**Your instructions**
Search the entries for the word "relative". Copy every line that holds it.

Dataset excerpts
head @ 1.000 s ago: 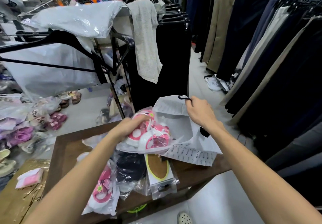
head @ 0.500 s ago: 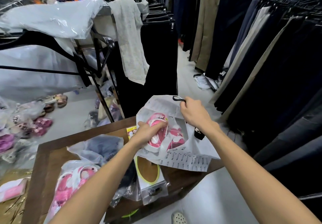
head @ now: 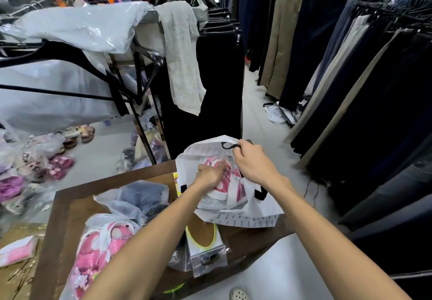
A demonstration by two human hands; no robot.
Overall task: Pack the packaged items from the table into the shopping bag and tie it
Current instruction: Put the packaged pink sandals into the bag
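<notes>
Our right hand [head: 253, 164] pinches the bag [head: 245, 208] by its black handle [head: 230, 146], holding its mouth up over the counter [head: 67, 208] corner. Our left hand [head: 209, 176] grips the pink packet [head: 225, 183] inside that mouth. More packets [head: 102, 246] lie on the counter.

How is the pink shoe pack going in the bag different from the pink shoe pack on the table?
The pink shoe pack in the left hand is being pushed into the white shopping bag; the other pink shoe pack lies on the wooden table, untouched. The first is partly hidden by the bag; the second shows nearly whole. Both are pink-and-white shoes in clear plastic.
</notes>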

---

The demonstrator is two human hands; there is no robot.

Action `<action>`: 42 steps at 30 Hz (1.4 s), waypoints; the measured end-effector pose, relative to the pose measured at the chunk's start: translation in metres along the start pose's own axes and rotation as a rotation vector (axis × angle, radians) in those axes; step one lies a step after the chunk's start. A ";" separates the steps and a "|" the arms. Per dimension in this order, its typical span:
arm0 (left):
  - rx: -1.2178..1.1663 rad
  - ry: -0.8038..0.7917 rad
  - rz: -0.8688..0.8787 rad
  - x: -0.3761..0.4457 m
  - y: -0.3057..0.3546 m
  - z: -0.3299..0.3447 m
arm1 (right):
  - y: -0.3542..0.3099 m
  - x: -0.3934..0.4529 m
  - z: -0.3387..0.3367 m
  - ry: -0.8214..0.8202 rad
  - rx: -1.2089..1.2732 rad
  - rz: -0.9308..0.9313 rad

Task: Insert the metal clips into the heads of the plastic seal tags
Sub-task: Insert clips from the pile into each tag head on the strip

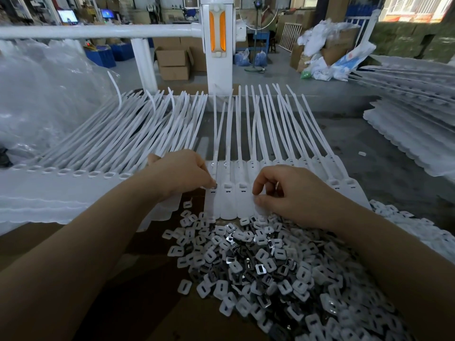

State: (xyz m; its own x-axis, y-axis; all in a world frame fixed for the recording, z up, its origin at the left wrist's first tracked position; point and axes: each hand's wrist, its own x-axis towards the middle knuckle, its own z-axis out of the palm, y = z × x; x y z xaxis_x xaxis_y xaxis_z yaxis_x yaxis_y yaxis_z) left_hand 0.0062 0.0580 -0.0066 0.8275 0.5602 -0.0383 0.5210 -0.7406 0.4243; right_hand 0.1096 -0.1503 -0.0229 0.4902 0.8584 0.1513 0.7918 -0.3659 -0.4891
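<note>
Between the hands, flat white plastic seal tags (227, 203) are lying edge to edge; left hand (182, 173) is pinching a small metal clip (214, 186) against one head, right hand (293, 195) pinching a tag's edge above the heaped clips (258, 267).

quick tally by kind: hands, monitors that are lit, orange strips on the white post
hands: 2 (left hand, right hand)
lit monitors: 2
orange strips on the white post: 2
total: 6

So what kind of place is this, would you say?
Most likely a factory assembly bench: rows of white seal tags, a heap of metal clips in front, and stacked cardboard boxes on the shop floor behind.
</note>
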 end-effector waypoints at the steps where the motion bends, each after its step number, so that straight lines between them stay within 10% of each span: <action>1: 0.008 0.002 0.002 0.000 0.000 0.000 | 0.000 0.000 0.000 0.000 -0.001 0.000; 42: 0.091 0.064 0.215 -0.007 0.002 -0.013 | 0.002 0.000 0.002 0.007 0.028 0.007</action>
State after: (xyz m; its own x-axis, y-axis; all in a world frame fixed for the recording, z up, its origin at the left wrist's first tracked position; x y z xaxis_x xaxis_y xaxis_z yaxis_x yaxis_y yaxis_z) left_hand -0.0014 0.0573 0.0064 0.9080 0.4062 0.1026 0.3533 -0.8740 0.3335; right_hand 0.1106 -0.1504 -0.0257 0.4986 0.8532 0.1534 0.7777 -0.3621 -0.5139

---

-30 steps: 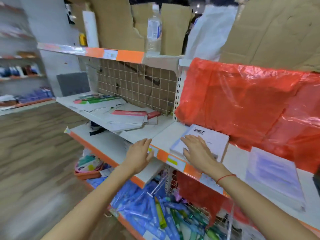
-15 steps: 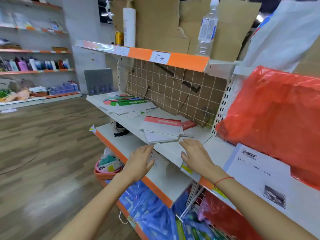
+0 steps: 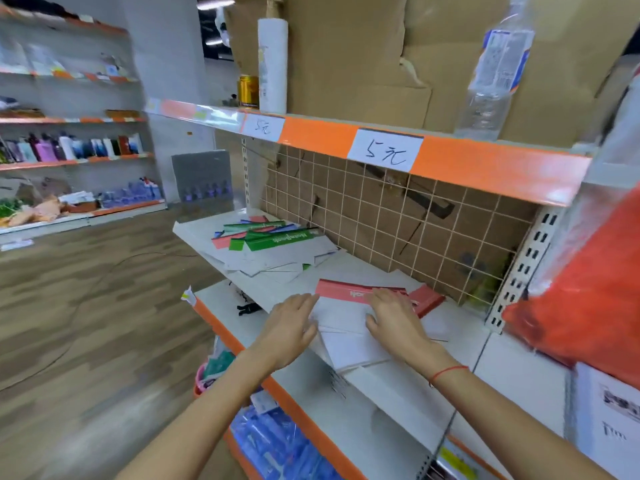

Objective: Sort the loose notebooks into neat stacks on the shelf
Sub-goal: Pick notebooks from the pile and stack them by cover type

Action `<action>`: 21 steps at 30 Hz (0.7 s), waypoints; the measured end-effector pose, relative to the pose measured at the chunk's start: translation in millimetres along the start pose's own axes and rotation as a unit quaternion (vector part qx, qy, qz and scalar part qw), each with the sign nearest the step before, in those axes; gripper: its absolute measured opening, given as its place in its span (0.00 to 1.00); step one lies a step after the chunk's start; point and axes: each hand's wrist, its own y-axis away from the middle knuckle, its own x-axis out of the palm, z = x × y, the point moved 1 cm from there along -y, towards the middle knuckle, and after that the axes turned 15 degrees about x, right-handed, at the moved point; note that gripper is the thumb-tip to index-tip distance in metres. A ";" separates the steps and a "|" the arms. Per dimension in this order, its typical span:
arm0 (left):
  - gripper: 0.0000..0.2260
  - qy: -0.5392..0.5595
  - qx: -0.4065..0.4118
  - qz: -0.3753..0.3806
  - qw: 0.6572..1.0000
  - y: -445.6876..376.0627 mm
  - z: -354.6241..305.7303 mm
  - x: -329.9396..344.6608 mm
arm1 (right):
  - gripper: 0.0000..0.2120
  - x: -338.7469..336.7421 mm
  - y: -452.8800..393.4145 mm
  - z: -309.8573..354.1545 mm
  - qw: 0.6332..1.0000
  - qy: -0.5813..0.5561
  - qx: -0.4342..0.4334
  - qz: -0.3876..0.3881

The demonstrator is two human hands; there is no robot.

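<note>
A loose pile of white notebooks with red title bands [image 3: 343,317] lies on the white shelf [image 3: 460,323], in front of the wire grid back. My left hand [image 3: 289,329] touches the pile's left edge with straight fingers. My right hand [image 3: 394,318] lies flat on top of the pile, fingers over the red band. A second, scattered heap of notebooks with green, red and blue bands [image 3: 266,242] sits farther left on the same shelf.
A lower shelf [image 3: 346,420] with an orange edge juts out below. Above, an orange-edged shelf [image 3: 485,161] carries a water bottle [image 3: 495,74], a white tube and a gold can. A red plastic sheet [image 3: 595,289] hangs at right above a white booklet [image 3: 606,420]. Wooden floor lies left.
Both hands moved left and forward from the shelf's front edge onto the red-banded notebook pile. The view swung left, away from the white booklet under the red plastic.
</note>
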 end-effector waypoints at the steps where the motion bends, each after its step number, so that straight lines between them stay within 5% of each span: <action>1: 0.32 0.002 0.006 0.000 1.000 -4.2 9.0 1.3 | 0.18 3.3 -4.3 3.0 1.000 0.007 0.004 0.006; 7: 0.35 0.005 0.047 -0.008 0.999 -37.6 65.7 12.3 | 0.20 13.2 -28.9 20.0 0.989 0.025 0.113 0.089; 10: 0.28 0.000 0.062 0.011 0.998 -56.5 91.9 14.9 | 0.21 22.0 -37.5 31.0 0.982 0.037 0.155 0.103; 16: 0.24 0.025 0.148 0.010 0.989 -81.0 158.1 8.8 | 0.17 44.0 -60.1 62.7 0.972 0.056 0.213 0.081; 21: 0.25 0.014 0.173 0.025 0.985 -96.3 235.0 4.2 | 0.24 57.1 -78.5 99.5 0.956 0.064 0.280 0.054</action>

**Response area**
Action `<action>`: 42 steps at 30 Hz (1.4 s), waypoints; the measured end-effector pose, relative to the pose measured at the chunk's start: translation in metres along the start pose's own axes and rotation as a rotation vector (axis × angle, radians) in those axes; step one lies a step after the chunk's start. A ";" separates the steps and a "|" the arms. Per dimension in this order, its typical span:
Action `<action>`: 21 steps at 30 Hz (0.7 s), waypoints; the measured end-effector pose, relative to the pose measured at the chunk's start: translation in millimetres along the start pose's own axes and rotation as a unit quaternion (vector part qx, qy, qz and scalar part qw), each with the sign nearest the step before, in those axes; gripper: its absolute measured opening, given as its place in its span (0.00 to 1.00); step one lies a step after the chunk's start; point and axes: each hand's wrist, its own y-axis away from the middle knuckle, its own x-axis out of the palm, z = x × y, the point moved 1 cm from there along -y, towards the middle knuckle, and after that the axes turned 15 degrees about x, right-handed, at the moved point; note that gripper is the thumb-tip to index-tip distance in metres. A ";" separates the steps and a "|" the arms. Per dimension in this order, its typical span:

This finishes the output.